The University of Maryland Medical Center notes that omega-3 fatty acids help to decrease the risk of chronic disease such as heart disease, arteriosclerosis and arthritis by reducing inflammation in the body. These essential acids are found in high concentrations in the brain and may be critical for cognitive tasks such as memory, problem-solving and thinking as well as behavioral and mood functions. A deficiency of omega-3 in the body can lead to fatigue, dry skin, poor memory, depression, mood swings, heart problems and poor blood circulation. Babies who do not receive adequate amounts of omega-3 fatty acids in the womb are also at higher risk for developing nerve and vision disorders.

When to Take Omega-3

As with most supplements, the benefits of omega-3 fatty acids occur gradually and may take up to 8 weeks to be noticeable. Wassen, which is also a retailer for omega-3 fatty acid supplements, advises that it is best to take your daily omega-3 dose with a meal, preferably at dinner time. The University of Maryland Medical Center notes that flaxseed supplements can slow down the absorption of other medications and nutrient supplements. Hence, it is advisable to avoid taking omega-3 at the same time as other supplements and medicines.
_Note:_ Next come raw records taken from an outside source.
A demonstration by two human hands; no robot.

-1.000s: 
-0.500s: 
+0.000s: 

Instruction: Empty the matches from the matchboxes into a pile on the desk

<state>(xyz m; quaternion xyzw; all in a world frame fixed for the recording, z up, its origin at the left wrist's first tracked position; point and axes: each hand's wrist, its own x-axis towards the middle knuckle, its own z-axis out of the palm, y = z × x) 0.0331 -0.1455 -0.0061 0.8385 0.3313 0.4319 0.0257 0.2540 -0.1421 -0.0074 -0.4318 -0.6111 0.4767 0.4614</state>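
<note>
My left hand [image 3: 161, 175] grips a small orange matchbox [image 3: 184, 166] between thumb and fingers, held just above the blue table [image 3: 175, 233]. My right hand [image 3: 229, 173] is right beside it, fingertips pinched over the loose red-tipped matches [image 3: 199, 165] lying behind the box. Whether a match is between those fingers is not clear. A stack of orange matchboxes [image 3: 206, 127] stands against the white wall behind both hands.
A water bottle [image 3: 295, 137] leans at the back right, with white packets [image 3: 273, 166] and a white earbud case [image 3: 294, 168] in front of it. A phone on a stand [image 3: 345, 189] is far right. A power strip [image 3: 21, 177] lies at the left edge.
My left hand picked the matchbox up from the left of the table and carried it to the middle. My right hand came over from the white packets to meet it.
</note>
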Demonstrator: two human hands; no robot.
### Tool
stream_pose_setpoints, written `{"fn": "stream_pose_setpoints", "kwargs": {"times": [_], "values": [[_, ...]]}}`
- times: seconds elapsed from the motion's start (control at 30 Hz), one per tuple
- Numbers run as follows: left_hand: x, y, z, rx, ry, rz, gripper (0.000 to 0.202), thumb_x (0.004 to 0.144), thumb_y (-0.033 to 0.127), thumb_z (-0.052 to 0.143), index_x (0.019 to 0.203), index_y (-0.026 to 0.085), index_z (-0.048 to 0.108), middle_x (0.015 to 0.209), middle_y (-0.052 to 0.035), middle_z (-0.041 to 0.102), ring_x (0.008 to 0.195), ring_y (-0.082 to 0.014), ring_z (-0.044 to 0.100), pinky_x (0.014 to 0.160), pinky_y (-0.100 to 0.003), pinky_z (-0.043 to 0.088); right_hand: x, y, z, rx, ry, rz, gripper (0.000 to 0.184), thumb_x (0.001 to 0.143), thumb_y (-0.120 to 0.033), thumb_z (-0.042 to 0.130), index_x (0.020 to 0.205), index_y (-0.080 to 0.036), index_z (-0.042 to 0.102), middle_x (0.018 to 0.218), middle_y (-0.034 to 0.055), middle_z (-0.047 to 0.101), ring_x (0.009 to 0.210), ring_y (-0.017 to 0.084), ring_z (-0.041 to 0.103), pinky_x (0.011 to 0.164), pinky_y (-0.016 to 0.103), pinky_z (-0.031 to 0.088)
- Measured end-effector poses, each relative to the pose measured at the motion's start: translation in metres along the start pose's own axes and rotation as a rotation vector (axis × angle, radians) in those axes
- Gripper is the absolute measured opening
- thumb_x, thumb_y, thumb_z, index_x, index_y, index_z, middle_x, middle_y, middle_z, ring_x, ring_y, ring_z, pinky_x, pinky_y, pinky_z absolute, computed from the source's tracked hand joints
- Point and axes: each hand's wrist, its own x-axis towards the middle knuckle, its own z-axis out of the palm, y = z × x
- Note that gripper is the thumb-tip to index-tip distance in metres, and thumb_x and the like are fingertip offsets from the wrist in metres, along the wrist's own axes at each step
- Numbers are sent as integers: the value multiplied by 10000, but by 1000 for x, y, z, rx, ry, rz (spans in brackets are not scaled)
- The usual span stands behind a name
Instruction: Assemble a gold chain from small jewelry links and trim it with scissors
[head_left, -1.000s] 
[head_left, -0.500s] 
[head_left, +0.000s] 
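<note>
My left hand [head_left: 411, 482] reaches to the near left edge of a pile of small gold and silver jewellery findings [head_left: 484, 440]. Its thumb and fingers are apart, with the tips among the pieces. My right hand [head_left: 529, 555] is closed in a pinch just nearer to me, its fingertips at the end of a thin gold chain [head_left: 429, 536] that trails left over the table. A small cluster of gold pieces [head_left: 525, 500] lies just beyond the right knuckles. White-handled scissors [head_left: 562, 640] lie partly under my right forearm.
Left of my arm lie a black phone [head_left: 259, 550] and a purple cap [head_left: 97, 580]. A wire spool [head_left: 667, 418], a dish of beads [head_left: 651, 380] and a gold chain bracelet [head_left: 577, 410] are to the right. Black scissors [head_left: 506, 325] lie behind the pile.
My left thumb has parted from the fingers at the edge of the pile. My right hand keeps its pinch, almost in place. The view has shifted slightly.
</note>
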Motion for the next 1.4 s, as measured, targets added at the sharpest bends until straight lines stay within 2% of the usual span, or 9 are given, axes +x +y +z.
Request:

Omega-3 fatty acids are essential nutrients that your body cannot produce and must acquire from food. Sources of this vital fat include flaxseed oil, which contains both omega-3 and omega-6 fatty acids. The University of Maryland Medical Center notes that flaxseed contains an essential fatty acid called alpha-linolenic acid or ALA, which your body then converts into eicosapentaenoic acid, or EPA and docosahexaenoic acid, or DHA, the types of omega-3 fatty acids found in fish oil. These different types of omega-3 fatty acids are thought to have varying health benefits. EPA and DHA, which are primarily found in fish, help to reduce inflammation to decrease the risk of heart disease and arthritis. It is not yet known whether ALA, which is found in flaxseed oil, has the same health effects, even though your body converts it to the other types of omega-3 fatty acids.


Omega-3 fatty acids are important in the diet to help balance omega-6 essential fatty acids. The Western diet is typically much more indulgent in omega-6, and this can lead to disease-causing inflammation in the body. The Mediterranean diet has a healthier balance between these two essential fats as it does not include excess red meat, which is high in omega-3 fatty acids, but contains more whole grains, fish, olive oil and fresh fruits and vegetables.